Emergency Humanitarian Response Plan for Kenya 2010
Duration: January to December 2010
February-March, Short Rains Assessment
July-August, Long Rains Assessment
417,238 refugees and host populations; 4,456,000 food-insecure people; 60,000 IDPs; + urban vulnerable (unspecified number) = 4,933,238 people
Funding request per beneficiary: $103
Total funding request: $508,466,127
The emerging signs of drought and the growing humanitarian crisis in Kenya have worsened since mid-2008. Four consecutive failed rains, sustained high food and commodity prices, the economic and social impacts of post-election violence (PEV), livestock diseases, and an ever-increasing level of vulnerability have converged to precipitate a serious food and livelihoods crisis. Since the end of 2008, the estimated number of people requiring food assistance has leapt from 1.4 million to more than 3.8 million.
The cycle of drought in Kenya has dramatically accelerated in recent years. Underlying these regular episodes is an ever-increasing level of vulnerability in Arid and Semi-Arid Land (ASAL) areas, and among the poor in cities. The combination of chronic need and acute shocks is mutually reinforcing, requiring an integrated response that seeks to address immediate and structural needs. Pastoralist communities inhabit 80% of Kenya’s land mass and are the custodians of dryland environments. Despite providing such value, pastoralist areas have the highest incidence of poverty and the least access to basic services compared with other areas.
There is also an increasing awareness of a humanitarian crisis developing in urban areas. The proliferation and expansion of informal settlements reflect ongoing economic migration to cities, as well as population growth. According to projections made in 2003 by the United Nations Human Settlements Programme (UN HABITAT), 42.9% of the population will live in urban areas by 2010. Populations living in slum areas endure deplorable living conditions and are at high risk due to exposure to poor sanitation and hygiene, and a lack of access to potable water. This will ultimately result in a declining health and nutrition status. High youth unemployment levels, market dependence and sustained high commodity prices have also fuelled the ongoing rise in criminality, and other negative and high-risk coping strategies.
While there has been a steady return of those displaced by post-election violence, an estimated 35,000 people remain in transit sites, and 25,000 are in self-help groups that require support to establish sustainable living conditions and livelihoods. The continued delays in pursing the reforms and commitments laid out in the National Accord and Reconciliation Act (NARA), and the need for widespread peace and reconciliation efforts have also raised concern over the possibility of violence leading up to the elections in 2012. Upcoming political processes, such as constitutional reform, Mau Forest evictions and ongoing discussions around perpetrators of post-election violence, could potentially trigger renewed tensions.

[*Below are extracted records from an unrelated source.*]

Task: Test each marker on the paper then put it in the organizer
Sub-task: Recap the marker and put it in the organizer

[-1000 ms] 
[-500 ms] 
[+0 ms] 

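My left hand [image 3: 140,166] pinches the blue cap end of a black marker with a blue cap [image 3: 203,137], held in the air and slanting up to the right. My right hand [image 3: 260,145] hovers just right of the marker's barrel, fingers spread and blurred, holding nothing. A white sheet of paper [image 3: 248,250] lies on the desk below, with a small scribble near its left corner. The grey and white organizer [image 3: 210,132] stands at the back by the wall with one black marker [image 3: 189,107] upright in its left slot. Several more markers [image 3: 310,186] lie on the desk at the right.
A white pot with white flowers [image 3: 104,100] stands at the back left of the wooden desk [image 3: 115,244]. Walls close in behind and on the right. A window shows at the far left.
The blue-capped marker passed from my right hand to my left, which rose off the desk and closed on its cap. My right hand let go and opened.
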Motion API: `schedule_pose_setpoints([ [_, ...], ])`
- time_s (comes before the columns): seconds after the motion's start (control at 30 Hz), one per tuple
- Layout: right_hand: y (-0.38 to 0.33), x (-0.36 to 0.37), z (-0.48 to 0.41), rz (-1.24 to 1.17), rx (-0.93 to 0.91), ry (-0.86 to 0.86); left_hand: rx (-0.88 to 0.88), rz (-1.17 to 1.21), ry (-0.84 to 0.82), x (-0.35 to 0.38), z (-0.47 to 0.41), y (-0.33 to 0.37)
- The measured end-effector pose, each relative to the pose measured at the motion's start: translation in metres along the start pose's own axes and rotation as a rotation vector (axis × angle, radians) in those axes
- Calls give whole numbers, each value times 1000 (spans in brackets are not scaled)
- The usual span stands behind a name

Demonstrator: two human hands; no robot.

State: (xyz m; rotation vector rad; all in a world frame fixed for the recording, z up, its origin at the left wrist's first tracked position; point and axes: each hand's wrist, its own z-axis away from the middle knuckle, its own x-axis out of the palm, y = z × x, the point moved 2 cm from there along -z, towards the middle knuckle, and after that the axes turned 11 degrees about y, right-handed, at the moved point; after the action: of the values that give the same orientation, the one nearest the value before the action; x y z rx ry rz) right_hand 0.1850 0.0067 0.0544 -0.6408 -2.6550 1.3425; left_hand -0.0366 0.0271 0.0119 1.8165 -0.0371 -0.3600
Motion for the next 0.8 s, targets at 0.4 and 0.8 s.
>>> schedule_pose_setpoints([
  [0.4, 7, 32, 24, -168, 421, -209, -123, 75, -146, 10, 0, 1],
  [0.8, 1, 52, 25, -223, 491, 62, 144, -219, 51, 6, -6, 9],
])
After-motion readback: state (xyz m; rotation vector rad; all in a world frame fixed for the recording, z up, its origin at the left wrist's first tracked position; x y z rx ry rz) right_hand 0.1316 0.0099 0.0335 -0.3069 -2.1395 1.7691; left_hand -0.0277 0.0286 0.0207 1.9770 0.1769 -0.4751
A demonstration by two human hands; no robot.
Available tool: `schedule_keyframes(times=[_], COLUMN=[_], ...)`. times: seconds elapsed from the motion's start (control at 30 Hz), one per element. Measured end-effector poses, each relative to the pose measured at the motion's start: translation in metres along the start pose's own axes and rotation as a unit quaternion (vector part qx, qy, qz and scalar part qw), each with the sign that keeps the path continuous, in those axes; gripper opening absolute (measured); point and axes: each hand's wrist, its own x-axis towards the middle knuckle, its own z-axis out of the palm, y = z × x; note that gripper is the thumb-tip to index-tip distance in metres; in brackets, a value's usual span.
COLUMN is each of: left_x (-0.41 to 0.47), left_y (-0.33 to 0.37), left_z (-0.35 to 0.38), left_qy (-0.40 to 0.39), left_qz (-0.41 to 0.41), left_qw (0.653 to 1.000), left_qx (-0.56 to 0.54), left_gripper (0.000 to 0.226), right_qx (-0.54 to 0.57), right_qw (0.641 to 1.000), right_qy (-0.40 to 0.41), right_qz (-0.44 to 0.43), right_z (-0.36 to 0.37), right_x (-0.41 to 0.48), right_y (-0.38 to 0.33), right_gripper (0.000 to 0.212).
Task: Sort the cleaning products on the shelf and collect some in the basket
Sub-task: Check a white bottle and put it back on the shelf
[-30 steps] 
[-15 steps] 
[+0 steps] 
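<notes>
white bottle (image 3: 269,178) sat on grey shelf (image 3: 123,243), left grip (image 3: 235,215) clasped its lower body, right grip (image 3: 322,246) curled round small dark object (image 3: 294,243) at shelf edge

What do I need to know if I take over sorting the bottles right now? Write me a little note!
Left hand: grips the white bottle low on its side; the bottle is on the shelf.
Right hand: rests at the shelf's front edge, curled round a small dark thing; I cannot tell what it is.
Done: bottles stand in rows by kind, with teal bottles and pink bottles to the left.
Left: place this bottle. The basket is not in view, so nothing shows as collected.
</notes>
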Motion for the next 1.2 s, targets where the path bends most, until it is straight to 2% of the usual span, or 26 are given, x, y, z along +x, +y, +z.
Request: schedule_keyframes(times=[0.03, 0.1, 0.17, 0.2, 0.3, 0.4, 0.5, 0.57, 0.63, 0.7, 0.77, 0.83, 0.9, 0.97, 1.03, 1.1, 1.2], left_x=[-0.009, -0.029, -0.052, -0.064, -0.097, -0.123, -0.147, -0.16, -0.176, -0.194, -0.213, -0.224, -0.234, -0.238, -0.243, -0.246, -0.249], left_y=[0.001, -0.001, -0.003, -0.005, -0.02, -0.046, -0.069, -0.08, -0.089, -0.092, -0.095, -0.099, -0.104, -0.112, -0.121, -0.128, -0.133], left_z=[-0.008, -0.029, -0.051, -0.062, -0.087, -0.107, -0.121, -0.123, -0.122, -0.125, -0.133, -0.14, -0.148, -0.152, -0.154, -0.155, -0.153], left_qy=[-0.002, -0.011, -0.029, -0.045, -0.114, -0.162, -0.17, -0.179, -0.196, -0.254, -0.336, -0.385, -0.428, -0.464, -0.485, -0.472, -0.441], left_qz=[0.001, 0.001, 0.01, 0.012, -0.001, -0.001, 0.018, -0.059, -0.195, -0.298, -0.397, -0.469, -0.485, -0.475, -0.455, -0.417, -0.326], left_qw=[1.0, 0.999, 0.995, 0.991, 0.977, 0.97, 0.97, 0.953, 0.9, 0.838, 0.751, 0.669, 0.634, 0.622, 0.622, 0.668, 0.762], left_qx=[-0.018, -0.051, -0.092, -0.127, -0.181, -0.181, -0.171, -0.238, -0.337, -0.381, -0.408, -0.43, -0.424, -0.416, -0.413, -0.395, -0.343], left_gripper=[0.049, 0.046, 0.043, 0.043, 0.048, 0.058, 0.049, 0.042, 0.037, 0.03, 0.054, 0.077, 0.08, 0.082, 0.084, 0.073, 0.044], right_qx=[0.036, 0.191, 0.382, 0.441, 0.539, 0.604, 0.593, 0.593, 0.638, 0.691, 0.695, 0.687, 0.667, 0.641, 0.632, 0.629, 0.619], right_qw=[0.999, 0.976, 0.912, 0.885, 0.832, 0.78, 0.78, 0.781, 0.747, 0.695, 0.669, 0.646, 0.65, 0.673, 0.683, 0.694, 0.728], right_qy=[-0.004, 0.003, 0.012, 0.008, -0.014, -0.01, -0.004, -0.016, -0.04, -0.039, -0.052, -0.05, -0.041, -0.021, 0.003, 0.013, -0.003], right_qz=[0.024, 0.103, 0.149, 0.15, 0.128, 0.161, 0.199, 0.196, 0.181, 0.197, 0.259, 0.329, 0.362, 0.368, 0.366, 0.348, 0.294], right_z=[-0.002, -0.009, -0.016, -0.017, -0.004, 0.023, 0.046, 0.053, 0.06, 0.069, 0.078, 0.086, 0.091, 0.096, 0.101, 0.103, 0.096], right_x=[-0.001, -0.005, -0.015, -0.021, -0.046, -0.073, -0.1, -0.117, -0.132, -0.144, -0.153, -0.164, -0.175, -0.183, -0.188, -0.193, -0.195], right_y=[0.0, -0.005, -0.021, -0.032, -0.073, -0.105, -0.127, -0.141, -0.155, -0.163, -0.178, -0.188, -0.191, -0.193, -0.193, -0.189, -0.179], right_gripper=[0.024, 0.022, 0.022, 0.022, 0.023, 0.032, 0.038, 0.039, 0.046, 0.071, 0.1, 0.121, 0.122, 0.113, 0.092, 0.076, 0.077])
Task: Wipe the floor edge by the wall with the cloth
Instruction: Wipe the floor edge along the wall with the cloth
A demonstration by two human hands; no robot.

The growing number of refugees arriving from Somalia is an additional major area of need. The crisis precipitated by persistent insecurity and drought has seen an average of 250 people crossing into Kenya each day, despite the continued closure of the Kenya/Somalia border. The growing number of refugees has far exceeded the available capacity to assist them. This is particularly relevant to the three Dadaab camps, where more than 283,000 refugees are accommodated in facilities designed to assist a maximum of 90,000 people.
The escalation in needs in ASAL areas and among the refugee population necessitated a scale-up of activities during 2009. The original appeal had requested US$ 389 million, which was later revised to $576 million to respond to increased needs. With donors’ generous support, the 2009 appeal has, to date, received $370 million (64%) of the total funds requested. Funding shortfalls have constrained response, particularly in sectors such as Coordination, Education, Health, Early Recovery and Food Security, each of which has received less than 35% of requirements. Four allocations from the Central Emergency Response Fund (CERF) have provided $25.85 million for rapid-response activities and in support of under-funded sectors.
Due to the continued increase in humanitarian need, the Kenya Humanitarian Partnership Team has unanimously agreed on the ongoing necessity for an Emergency Humanitarian Response Plan (EHRP) in 2010. The EHRP presents strategic response plans in 11 key sectors and requirements for 37 organizations, including eight United Nations agencies and 29 non-governmental organizations (NGOs). The total amount requested under the appeal is $508.5 million.